INPUT DATA:
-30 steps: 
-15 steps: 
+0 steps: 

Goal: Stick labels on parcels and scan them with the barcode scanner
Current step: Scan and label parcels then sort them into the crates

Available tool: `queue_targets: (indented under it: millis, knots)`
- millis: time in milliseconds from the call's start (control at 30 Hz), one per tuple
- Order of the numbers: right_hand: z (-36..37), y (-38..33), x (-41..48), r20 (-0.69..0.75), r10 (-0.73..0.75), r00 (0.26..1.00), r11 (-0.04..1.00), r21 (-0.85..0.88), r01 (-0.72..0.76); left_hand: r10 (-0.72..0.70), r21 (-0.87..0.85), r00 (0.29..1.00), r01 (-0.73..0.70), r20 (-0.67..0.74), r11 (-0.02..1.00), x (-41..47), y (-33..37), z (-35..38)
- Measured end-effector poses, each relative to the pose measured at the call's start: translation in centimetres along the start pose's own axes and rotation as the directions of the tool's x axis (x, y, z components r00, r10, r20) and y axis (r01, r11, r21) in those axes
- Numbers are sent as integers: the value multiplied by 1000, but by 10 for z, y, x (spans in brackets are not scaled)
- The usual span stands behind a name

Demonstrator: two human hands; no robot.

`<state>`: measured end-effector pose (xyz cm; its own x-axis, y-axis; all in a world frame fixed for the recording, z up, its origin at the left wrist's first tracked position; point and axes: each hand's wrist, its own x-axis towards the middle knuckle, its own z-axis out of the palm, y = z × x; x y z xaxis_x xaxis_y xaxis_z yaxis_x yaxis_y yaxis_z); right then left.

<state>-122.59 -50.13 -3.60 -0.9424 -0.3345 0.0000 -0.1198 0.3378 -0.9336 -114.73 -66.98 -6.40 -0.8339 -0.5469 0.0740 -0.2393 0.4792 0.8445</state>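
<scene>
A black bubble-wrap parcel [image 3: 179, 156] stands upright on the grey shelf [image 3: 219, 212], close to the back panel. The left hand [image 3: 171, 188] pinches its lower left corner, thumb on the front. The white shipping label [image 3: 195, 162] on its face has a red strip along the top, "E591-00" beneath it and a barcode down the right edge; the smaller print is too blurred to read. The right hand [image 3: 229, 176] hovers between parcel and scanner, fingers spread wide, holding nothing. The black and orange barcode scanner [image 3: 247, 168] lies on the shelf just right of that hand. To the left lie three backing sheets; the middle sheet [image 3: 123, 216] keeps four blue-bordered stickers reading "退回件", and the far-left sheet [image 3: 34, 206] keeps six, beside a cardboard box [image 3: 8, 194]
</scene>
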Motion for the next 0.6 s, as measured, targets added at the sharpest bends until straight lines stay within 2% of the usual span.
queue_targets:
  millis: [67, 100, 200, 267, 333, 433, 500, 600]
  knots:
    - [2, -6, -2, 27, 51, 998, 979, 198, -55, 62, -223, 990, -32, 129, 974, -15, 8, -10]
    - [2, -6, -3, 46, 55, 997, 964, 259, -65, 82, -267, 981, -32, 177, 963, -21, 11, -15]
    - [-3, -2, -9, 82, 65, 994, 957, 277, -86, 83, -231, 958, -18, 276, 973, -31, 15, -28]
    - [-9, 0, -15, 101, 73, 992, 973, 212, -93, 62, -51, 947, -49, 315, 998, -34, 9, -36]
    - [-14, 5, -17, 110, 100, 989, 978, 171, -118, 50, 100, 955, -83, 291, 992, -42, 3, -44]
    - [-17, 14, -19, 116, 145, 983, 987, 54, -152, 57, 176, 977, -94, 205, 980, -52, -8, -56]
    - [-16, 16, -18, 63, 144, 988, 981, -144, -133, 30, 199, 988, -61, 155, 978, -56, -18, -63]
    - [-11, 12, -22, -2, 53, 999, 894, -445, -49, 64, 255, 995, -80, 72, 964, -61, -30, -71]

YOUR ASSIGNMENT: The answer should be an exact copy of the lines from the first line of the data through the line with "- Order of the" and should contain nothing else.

TASK OUTPUT:
-30 steps: 
-15 steps: 
+0 steps: 

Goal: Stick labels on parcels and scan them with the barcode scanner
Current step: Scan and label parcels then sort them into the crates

Available tool: `queue_targets: (indented under it: millis, knots)`
- millis: time in milliseconds from the call's start (control at 30 Hz), one per tuple
- Order of the numbers: right_hand: z (-36..37), y (-38..33), x (-41..48), r20 (-0.69..0.75), r10 (-0.73..0.75), r00 (0.26..1.00), r11 (-0.04..1.00), r21 (-0.85..0.88), r01 (-0.72..0.76); left_hand: r10 (-0.72..0.70), r21 (-0.87..0.85), r00 (0.29..1.00), r01 (-0.73..0.70), r20 (-0.67..0.74), r11 (-0.02..1.00), x (-41..47), y (-33..37), z (-35..38)

The required output is now complete.